Green thread algae is the easiest to get rid of by using algae eaters, especially Amano shrimps.
I've tried almost all the recommended schemes:

Reducing fish feeding: didn't work.

Upping CO2: yes, I know it's hard to know if you are injecting enough of it. But it didn't work.

Frequent water change: 50% wc every other day for one full month. Didn't work. A good exercise, though.

Black out: 3 days. They came back.

Fertilisation: I've tried both doing full EI, and also tried stop dosing until the plants showed 
deficiencies. Both didn't work.

Lighting: Very low light for 6 months, some plants died but algae didn't. I've stopped believing in low lighting since then.


Nothing worked, until I followed Tropica's guide about keeping 5 Amano shrimps per 5 litres.
http://tropica.com/en/guide/algal-control/


After bringing in 70 Amano shrimps into my 340 litre tank. 
They've changed my tank from this.




 


 

To this.



 

 

Then it's dawn to me why most aquascapers in Asia don't need high flow rate, 
large amount of ferts, or trying to find how much CO2 they can inject into the tank.

Algae? 

Add more shrimps.

Having not enough budget to buy enough shrimps or the deadline is too close and can't wait for the shrimps to do the job?

Algicide. Then add as many shrimps as you can afford.

Their strategy about algae is simple: always keep the grazing pressure greater than algae's propagation rate.
After that, it's just conversation about plant deficiencies, rare or difficult plants, and scaping.


----------



## Aqua Hero

My god you tried everything. Crap the only place I know that sells amano shrimp sells them 5 shrimp for £20. That's gonna cost my between £60 - £80. Just for algae. I will buy the shrimp but only ten. 

The algae isn't as bad as yours was but I can see it trying to expand. Cheers though. 
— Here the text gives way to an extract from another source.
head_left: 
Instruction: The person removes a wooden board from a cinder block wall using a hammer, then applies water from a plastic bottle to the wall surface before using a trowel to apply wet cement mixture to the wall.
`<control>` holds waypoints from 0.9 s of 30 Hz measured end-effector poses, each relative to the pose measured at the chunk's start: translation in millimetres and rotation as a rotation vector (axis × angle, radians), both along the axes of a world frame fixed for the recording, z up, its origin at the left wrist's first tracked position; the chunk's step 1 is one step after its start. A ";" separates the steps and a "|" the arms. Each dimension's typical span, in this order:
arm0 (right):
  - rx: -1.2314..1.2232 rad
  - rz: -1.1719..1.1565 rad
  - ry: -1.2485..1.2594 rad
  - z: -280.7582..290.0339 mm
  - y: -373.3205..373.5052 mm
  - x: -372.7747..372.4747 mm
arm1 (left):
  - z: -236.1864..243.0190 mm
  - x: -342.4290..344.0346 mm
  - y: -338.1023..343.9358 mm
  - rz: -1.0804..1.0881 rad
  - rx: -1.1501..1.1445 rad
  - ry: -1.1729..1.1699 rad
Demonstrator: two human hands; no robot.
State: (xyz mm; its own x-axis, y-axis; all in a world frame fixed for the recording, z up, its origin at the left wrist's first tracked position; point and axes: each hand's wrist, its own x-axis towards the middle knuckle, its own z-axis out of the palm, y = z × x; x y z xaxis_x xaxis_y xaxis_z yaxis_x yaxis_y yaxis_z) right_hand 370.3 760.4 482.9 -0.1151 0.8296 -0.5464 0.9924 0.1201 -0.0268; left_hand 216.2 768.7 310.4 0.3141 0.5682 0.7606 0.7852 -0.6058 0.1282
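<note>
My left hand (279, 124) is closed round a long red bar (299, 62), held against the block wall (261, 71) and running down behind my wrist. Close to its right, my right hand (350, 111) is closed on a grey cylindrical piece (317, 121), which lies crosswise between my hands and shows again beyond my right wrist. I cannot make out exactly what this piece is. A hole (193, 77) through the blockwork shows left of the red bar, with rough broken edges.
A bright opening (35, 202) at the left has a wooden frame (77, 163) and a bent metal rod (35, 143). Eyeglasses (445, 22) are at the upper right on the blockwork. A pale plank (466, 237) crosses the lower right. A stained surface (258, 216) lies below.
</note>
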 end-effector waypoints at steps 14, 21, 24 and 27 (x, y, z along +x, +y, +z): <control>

Sent from my D2303 using Tapatalk


----------



## xim

xim said:


> Nothing worked, until I followed Tropica's guide about keeping 5 Amano shrimps per 5 litres.
> http://tropica.com/en/guide/algal-control/



Correction: 1 Amano shrimp per 5 litres.


----------



## xim

Aqua Hero said:


> My god you tried everything.



I haven't tried liquid carbon though. Because I figured it would be too expensive long term for my tank size.
By the way, the things I did might have stopped the algae. But in my case, there just might be too much algae
to control by those “passive” methods. I had less than 20 Amano shrimps at the time. My efforts probably didn't
bring the algae's propagation rate down enough to the level that was controllable by that amount of shrimp.




Aqua Hero said:


> Crap the only place I know that sells amano shrimp sells them 5 shrimp for £20. That's gonna cost my between £60 - £80. Just for algae. I will buy the shrimp but only ten.
> 
> The algae isn't as bad as yours was but I can see it trying to expand. Cheers though.



If your situation is not as bad. I think you don't need as many shrimp per litre as mine then.
You may use other species of shrimp as well. Especially ones that can breed in your tank,
to save cost.


----------



## Aqua Hero

xim said:


> I haven't tried liquid carbon though. Because I figured it would be too expensive long term for my tank size.
> By the way, the things I did might have stopped the algae. But in my case, there just might be too much algae
> to control by those “passive” methods. I had less than 20 Amano shrimps at the time. My efforts probably didn't
> bring the algae's propagation rate down enough to the level that was controllable by that amount of shrimp.
> 
> 
> 
> 
> If your situation is not as bad. I think you don't need as many shrimp per litre as mine then.
> You may use other species of shrimp as well. Especially ones that can breed in your tank,
> to save cost.


i have cherry shrimp but they dont seem to do much. i will just some amanos. i tried liquid carbon and it did kill some of the algae. but it also killed parts of the moss so i want to try a different method


----------